EXERCISE DIRECTIONS:
Go through the entries below and print, exactly, the lines starting at the one with "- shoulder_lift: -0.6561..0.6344" and ending at the one with "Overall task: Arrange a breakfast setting", keeping both ends and no others.

Excerpts from a dataset
=== Begin Enclosure ===
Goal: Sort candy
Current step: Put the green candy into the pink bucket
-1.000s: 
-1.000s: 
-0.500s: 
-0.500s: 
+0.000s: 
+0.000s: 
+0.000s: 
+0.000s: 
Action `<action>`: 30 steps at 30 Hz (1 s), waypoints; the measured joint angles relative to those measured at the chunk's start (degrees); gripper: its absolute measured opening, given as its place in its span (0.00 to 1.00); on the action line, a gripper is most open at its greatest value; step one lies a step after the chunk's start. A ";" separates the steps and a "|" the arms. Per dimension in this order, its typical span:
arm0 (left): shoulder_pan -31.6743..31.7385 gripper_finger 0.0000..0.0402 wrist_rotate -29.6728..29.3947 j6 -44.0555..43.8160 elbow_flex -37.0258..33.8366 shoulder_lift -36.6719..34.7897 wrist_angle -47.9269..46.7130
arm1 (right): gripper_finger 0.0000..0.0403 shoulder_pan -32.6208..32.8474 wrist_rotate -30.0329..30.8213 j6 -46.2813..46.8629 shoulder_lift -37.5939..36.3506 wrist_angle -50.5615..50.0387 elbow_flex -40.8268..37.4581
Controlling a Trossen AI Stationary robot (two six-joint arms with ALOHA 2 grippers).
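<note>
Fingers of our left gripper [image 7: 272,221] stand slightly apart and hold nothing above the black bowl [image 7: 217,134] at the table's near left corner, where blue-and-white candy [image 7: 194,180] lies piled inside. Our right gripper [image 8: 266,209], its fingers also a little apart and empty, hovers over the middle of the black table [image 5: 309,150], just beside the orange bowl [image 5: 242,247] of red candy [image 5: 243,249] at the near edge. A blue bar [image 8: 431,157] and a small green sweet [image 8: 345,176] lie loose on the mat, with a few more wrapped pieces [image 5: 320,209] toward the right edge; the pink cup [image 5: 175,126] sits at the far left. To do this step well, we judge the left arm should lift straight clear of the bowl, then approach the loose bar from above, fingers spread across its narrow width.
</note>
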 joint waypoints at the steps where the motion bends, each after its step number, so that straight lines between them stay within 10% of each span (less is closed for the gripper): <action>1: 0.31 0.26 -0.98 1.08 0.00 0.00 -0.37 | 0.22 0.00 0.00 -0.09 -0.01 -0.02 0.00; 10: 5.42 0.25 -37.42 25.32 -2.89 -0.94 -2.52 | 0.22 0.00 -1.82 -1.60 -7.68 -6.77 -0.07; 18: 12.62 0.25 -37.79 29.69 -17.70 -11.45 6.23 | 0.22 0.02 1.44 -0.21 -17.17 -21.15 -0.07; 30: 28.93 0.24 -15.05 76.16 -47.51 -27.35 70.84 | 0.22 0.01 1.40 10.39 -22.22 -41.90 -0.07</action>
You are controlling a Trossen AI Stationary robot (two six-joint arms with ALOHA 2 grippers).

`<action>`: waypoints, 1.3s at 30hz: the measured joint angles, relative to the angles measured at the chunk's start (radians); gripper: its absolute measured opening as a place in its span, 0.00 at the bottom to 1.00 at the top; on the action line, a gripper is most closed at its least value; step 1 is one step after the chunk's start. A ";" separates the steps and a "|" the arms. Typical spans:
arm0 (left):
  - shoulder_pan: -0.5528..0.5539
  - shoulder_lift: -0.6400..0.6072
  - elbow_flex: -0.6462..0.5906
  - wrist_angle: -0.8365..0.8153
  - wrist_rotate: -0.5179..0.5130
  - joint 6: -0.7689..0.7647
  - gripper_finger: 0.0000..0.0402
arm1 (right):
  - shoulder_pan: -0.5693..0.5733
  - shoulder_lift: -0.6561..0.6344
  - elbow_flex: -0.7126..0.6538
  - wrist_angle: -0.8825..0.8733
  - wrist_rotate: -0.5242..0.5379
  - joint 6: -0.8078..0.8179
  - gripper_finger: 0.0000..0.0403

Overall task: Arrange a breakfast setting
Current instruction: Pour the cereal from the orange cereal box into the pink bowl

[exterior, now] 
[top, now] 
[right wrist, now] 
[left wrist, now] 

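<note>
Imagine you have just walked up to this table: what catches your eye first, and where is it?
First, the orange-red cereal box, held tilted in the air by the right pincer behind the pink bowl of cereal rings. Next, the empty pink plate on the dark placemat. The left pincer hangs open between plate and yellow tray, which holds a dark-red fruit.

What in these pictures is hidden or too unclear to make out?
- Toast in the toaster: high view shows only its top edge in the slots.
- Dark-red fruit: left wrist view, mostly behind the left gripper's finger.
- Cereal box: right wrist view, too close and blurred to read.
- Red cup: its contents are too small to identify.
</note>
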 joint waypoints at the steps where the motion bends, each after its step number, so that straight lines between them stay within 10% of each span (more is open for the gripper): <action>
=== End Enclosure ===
EXERCISE SOLUTION:
  - shoulder_lift: -0.6561..0.6344
  - elbow_flex: -0.7126..0.6538
  - wrist_angle: -0.8825..0.8733
  - wrist_rotate: -0.5242..0.5379
  - joint 6: -0.8078..0.8179
  - gripper_finger: 0.0000..0.0403

Overall task: Arrange a breakfast setting

The output is finished and nothing more is needed.